L’attribution des places à la Chambre n’est pas celle d’une séance normale. Le Président de la Chambre occupe le fauteuil, et le Président du Sénat s’assoit à sa droite. Un lutrin est placé à l’extrémité du Bureau, qui est débarrassé de tout ce qu’on y trouve d’habitude. Le premier ministre et le visiteur de marque prennent place du côté du Bureau qui se trouve à la droite du Président, en face du Greffier du Sénat et du Greffier de la Chambre des communes. Des places sont prévues, sur le parquet de la Chambre, devant le Bureau, pour le reste de la suite officielle, les juges de la Cour suprême et les sénateurs.

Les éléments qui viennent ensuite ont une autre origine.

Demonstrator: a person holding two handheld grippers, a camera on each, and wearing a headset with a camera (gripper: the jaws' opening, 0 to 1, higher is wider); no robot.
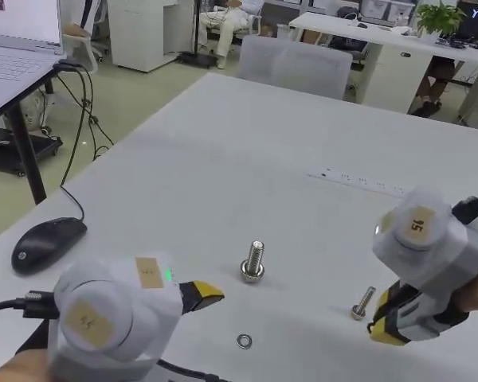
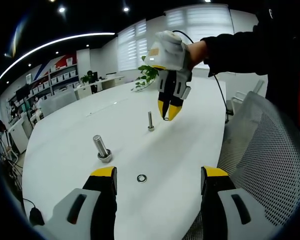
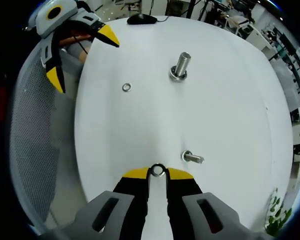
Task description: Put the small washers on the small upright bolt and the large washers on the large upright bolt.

À son arrivée à l’édifice du Centre, le visiteur de marque est accueilli dans la rotonde par le premier ministre et les Présidents des deux chambres, et signe les livres des visiteurs du Sénat et de la Chambre des communes. À l’heure fixée, la suite officielle pénètre dans la salle de la Chambre des communes. Le premier ministre accueille officiellement le visiteur et l’invite à s’adresser à l’assemblée. Une fois l’allocution terminée, le Président du Sénat remercie le visiteur, suivi du Président de la Chambre des communes, qui lève ensuite l’assemblée. La suite officielle quitte alors la Chambre pour se rendre aux appartements du Président de la Chambre des communes.